I have a numpy array a
of length n
, which has the numbers 0 through n-1
shuffled in some way. I also have a numpy array mask
of length <= n
, containing some subset of the elements of a
, in a different order.
The query I want to compute is "give me the elements of a
that are also in mask
in the order that they appear in a".
I had a similar question here, but the difference was that mask
was a boolean mask instead of a mask on the individual elements.
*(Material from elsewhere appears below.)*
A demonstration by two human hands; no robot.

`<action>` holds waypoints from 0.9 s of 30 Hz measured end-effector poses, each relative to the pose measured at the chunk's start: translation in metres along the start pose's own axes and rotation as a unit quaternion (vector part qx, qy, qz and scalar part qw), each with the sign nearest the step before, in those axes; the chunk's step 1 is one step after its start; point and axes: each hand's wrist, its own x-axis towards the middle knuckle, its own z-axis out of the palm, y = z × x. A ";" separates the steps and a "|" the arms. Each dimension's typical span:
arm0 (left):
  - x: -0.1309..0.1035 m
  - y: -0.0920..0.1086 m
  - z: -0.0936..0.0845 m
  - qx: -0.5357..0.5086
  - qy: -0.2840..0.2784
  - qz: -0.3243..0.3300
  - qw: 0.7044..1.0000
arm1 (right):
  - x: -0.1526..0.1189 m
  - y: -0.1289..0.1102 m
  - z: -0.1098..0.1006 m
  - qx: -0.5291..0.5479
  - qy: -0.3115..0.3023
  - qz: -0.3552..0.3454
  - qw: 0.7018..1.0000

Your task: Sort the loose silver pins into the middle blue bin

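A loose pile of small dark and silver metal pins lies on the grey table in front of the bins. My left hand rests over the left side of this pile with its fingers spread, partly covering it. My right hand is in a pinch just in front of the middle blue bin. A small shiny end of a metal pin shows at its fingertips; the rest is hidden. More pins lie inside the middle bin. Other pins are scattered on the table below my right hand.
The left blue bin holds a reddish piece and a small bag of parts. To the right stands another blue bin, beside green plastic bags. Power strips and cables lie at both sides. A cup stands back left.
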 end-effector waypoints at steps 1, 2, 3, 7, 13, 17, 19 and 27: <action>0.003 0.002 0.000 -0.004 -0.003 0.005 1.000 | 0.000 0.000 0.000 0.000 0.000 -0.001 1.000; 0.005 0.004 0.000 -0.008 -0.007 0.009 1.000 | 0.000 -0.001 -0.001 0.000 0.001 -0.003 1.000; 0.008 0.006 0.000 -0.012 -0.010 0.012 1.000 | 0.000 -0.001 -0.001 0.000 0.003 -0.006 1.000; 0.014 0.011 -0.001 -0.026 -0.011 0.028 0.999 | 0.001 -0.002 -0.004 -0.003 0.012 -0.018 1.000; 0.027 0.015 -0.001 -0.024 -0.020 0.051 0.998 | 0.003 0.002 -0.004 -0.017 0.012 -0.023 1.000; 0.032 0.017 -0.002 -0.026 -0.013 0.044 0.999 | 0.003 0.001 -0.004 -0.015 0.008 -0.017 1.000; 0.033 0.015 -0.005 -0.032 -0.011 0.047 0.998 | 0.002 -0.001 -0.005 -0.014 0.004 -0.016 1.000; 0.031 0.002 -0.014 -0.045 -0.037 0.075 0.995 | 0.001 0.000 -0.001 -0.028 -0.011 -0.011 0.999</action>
I've outlined and tested 4 methods below:
import timeit
import numpy as np
import matplotlib.pyplot as plt
n_test = 100
n_coverages = 10
np.random.seed(0)
def method1():
return np.array([x for x in a if x in mask])
def method2():
s = set(mask)
return np.array([x for x in a if x in s])
def method3():
return a[np.in1d(a, mask, assume_unique=True)]
def method4():
bmask = np.full((n_samples,), False)
bmask[mask] = True
return a[bmask[a]]
methods = [
('naive membership', method1),
('python set', method2),
('in1d', method3),
('binary mask', method4)
]
p_space = np.linspace(0, 1, n_coverages)
for n_samples in [1000]:
a = np.arange(n_samples)
np.random.shuffle(a)
for label, method in methods:
if method == method1 and n_samples == 10000:
continue
times = []
for coverage in p_space:
mask = np.random.choice(a, size=int(n_samples * coverage), replace=False)
time = timeit.timeit(method, number=n_test)
times.append(time * 1e3)
plt.plot(p_space, times, label=label)
plt.xlabel(r'Coverage ($\frac{|\mathrm{mask}|}{|\mathrm{a}|}$)')
plt.ylabel('Time (ms)')
plt.title('Comparison of 1-D Intersection Methods for $n = {}$ samples'.format(n_samples))
plt.legend()
plt.show()
Which produced the following results:
So, binary mask, is, without a doubt, the fastest method of these 4 for any size of the mask.
My question is, is there a faster way?